- **Activity**:
An exact copy is needed of the lines in the entries below from the line with "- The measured" up to and including the line with "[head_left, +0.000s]", and of nothing else. Leave the pictures out.

[Collected data]
- Opening Delimiter -

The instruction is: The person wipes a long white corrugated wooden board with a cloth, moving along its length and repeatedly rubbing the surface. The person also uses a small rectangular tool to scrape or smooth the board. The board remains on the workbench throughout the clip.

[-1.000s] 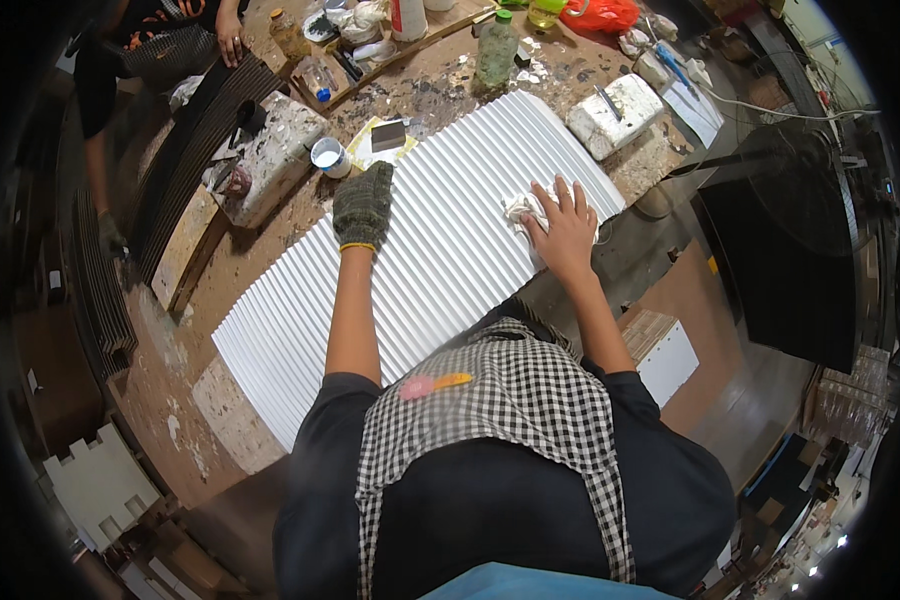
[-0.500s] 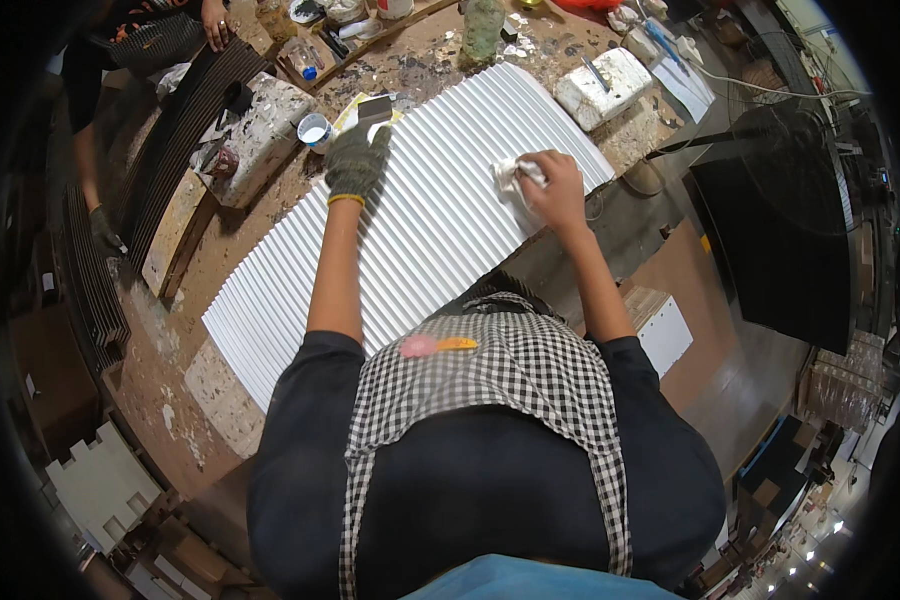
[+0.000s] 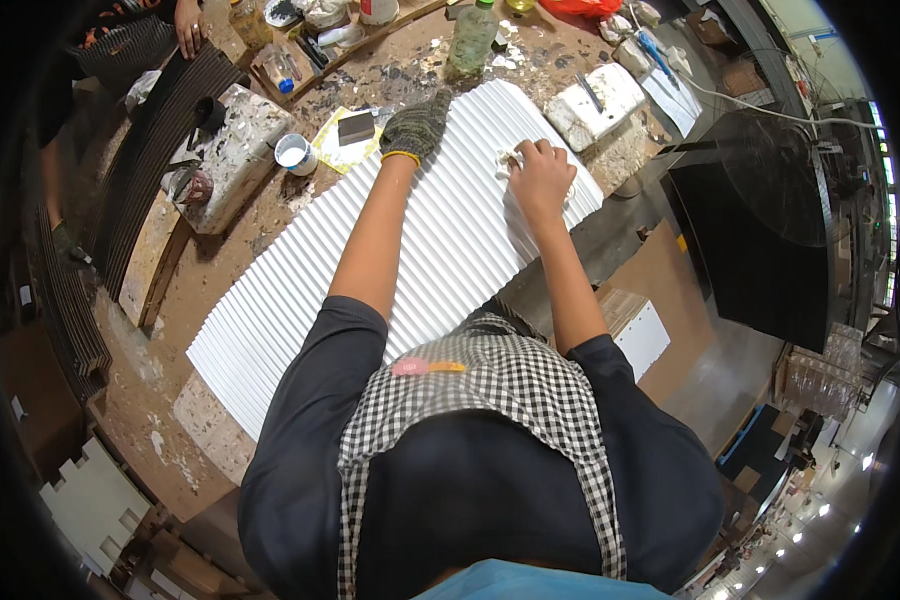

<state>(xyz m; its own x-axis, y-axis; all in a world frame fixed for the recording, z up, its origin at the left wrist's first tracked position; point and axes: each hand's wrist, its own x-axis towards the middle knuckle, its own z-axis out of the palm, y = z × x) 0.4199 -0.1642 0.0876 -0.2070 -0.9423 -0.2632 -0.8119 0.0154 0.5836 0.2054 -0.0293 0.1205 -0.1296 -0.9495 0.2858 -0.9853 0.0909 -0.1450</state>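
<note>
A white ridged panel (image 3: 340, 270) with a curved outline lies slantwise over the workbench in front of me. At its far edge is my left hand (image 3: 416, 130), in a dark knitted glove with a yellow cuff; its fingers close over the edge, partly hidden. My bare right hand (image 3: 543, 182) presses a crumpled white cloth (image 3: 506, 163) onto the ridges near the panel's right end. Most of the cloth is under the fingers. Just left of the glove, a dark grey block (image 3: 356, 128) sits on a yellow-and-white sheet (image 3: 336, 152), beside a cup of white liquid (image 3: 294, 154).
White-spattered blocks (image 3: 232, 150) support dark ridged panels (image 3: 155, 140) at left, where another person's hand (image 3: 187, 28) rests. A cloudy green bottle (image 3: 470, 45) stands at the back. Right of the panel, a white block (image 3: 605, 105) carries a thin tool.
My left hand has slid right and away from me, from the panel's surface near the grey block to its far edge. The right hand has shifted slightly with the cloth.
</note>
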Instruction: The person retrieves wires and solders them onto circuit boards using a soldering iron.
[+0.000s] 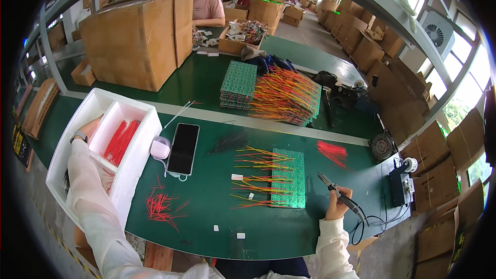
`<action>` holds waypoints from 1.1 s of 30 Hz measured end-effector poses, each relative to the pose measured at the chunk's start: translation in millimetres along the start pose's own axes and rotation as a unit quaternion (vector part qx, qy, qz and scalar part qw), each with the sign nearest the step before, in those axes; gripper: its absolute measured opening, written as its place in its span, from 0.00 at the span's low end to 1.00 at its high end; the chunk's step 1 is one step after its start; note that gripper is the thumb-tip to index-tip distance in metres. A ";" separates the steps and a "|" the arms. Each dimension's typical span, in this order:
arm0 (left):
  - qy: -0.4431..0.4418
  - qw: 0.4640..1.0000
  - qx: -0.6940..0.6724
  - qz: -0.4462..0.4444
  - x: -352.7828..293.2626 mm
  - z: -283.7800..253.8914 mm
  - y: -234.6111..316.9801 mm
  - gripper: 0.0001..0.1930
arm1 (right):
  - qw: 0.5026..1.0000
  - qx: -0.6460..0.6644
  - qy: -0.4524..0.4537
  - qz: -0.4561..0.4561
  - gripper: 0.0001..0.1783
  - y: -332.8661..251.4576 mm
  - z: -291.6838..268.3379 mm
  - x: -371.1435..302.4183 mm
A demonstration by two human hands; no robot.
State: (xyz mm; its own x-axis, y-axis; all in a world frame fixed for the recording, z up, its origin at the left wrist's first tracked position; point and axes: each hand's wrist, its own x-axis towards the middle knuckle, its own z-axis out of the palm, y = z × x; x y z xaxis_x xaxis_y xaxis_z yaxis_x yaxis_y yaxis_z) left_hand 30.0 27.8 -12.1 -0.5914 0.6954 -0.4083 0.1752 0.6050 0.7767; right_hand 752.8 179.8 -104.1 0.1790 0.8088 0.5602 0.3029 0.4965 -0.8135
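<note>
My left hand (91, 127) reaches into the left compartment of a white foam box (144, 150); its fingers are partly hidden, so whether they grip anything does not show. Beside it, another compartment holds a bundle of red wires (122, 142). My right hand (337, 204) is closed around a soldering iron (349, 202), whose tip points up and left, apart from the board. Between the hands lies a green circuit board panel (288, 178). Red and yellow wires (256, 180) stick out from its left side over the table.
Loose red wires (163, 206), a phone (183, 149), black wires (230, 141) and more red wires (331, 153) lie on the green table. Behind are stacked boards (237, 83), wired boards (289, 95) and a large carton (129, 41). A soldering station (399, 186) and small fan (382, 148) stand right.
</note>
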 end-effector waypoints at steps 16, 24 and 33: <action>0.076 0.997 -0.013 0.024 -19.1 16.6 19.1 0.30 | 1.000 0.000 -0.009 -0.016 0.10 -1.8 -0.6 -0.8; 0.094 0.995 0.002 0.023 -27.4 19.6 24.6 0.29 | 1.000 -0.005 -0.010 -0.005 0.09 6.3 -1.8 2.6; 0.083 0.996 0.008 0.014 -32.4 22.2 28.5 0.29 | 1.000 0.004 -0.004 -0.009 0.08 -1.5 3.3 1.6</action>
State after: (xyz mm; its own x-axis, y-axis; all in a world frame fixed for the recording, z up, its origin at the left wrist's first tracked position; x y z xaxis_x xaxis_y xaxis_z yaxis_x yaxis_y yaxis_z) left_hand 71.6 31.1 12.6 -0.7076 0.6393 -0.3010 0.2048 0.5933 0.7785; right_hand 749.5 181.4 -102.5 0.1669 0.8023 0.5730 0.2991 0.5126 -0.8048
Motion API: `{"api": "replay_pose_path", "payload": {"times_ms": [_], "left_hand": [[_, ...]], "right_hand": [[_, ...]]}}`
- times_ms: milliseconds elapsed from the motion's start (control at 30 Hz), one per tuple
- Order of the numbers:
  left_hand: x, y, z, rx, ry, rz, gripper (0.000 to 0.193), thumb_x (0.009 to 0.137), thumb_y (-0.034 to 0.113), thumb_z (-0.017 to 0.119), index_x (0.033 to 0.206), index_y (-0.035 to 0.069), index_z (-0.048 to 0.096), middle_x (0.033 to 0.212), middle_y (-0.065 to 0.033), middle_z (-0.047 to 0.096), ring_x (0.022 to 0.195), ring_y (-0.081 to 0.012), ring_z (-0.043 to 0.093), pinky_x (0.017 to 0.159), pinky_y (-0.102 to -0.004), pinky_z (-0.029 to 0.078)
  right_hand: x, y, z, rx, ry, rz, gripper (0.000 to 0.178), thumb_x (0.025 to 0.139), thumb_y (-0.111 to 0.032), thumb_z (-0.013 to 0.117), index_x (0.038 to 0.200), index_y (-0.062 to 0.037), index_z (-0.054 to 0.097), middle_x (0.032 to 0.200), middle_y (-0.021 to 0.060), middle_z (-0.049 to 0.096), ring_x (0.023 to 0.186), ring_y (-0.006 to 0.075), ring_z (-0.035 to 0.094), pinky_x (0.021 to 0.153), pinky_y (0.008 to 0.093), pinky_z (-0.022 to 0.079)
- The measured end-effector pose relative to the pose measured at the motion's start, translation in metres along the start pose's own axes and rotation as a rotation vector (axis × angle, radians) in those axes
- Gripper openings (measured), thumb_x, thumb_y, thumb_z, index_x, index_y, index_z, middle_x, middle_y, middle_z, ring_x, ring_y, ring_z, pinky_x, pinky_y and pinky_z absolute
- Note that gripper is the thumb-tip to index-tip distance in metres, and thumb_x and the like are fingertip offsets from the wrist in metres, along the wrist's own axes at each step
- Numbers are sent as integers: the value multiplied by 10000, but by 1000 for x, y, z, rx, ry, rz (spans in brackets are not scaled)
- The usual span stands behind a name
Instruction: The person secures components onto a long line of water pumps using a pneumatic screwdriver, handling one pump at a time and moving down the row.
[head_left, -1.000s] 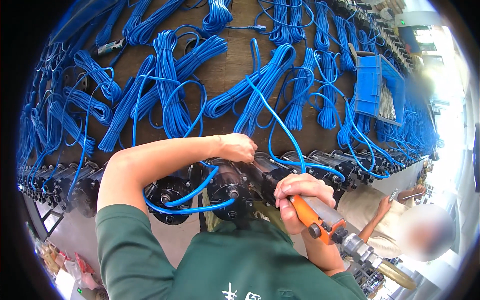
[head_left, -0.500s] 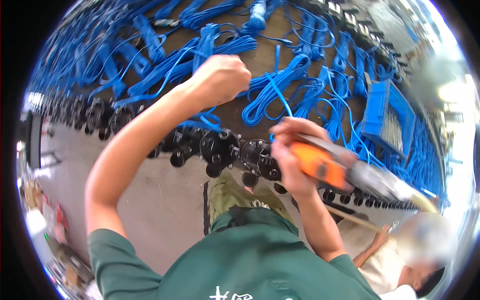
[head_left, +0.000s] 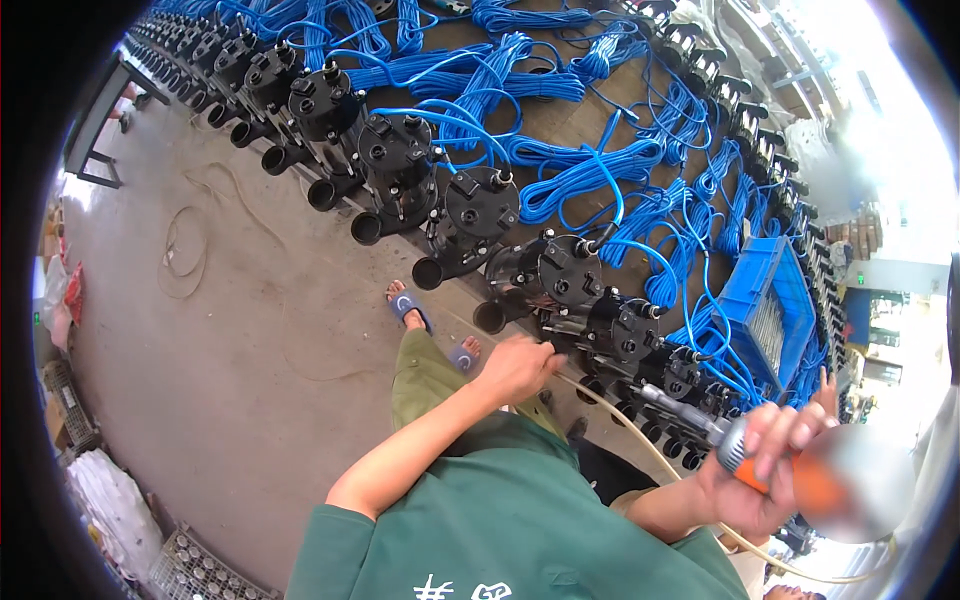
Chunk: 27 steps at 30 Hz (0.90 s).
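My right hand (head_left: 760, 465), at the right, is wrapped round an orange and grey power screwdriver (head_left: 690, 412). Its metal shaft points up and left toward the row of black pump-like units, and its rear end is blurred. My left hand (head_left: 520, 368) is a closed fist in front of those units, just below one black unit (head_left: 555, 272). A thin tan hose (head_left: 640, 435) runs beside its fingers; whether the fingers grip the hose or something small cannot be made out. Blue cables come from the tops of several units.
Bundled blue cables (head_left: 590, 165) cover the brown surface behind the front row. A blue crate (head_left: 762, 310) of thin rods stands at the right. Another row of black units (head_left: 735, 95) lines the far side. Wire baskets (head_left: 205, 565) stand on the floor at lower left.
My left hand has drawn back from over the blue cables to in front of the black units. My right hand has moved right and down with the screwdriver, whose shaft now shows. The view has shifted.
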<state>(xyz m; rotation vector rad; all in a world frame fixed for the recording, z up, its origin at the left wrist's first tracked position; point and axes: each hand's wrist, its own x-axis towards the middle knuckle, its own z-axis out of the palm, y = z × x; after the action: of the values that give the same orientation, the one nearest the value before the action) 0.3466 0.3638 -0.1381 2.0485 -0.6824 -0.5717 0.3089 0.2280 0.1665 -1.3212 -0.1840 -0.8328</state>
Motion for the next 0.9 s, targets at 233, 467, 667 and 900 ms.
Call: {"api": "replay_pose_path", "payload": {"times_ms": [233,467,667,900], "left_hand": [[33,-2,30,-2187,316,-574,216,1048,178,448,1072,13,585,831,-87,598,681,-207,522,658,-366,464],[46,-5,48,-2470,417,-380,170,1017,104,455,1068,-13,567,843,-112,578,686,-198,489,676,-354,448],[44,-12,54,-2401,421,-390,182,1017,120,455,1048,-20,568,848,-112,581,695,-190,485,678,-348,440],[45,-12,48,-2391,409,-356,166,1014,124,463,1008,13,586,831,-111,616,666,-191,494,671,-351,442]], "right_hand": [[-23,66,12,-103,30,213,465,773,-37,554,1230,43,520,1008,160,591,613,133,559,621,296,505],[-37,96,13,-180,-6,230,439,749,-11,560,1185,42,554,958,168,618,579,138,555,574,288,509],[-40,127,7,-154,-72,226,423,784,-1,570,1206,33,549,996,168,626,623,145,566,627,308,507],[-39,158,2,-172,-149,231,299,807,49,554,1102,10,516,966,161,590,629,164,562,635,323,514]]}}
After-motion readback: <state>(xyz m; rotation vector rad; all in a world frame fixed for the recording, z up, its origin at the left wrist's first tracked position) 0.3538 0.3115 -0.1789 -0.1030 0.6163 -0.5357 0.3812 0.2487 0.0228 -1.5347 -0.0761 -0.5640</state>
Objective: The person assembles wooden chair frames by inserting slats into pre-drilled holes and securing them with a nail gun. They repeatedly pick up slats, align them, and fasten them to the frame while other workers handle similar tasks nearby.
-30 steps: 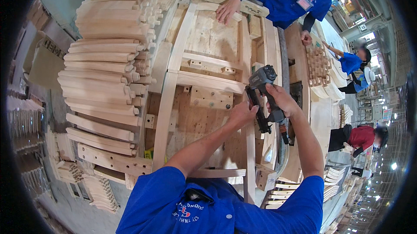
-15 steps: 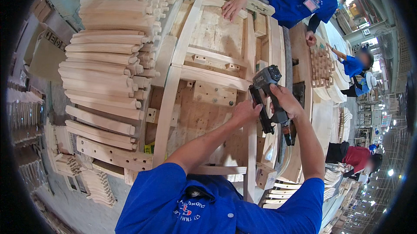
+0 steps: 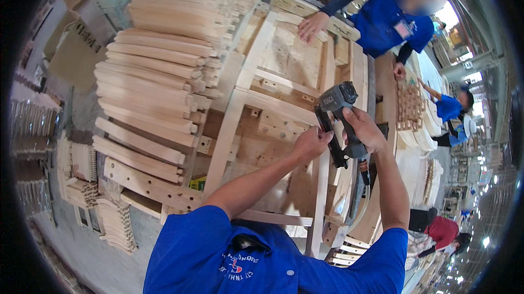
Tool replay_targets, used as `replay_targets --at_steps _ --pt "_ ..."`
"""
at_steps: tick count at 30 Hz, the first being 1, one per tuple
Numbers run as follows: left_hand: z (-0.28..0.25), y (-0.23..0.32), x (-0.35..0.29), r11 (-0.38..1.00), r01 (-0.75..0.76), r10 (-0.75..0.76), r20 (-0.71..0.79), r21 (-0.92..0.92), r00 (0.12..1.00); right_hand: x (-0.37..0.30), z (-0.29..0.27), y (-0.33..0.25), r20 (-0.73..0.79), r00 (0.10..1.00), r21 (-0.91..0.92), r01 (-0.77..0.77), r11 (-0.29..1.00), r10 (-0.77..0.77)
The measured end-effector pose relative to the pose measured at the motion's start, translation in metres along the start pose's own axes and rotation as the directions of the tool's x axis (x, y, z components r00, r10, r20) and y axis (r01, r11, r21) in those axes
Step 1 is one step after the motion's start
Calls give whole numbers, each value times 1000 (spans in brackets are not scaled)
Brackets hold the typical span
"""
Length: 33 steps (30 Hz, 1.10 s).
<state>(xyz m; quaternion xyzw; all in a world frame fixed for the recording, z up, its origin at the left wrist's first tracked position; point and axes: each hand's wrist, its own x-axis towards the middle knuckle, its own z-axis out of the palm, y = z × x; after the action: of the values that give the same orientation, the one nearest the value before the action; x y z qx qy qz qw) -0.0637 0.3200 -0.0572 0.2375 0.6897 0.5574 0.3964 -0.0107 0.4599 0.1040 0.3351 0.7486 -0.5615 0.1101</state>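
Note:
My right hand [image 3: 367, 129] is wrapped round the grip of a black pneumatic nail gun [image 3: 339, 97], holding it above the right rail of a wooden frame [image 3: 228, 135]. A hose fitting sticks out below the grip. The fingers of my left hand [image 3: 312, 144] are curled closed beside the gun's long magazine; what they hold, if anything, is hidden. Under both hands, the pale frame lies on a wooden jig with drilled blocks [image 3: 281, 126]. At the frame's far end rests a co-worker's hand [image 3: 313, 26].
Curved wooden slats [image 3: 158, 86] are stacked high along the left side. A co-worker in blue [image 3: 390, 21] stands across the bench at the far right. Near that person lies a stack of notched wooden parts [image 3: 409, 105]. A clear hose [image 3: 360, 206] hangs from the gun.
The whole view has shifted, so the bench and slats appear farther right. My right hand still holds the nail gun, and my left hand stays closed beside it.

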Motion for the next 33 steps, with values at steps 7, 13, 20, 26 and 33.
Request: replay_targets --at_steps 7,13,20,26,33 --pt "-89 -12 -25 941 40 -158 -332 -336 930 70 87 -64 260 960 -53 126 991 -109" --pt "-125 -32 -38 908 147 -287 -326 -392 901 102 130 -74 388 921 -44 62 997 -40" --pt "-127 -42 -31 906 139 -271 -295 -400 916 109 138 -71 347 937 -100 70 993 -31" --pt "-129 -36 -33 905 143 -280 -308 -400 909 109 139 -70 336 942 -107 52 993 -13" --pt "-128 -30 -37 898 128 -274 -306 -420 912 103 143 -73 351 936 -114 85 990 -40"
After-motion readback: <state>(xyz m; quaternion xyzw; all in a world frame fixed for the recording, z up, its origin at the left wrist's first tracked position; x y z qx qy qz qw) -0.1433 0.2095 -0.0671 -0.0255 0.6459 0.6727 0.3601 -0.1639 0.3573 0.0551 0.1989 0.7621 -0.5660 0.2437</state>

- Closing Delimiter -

- **Solution for this exercise**:
- The measured end-effector pose relative to the pose measured at the motion's start, translation in metres along the start pose's own axes and rotation as a rotation vector (axis × angle, radians) in those axes
- Gripper openings (measured), thumb_x, thumb_y, thumb_z, index_x, index_y, index_z, middle_x, middle_y, middle_z, ring_x, ring_y, ring_z, pinky_x, pinky_y and pinky_z absolute
- Note that gripper is the thumb-tip to index-tip distance in metres, and thumb_x and the like are fingertip offsets from the wrist in metres, along the wrist's own axes at each step
- Numbers are sent as integers: the value multiplied by 10000, but by 1000 for x, y, z, rx, ry, rz (spans in brackets are not scaled)
- The usual span stands behind a name
Instruction: The person secures components onto a long line of water pumps using a pneumatic screwdriver, handling one pump at a time and moving down the row.
[head_left, -1.000s] 
[head_left, -0.500s] 
[head_left, +0.000s] 

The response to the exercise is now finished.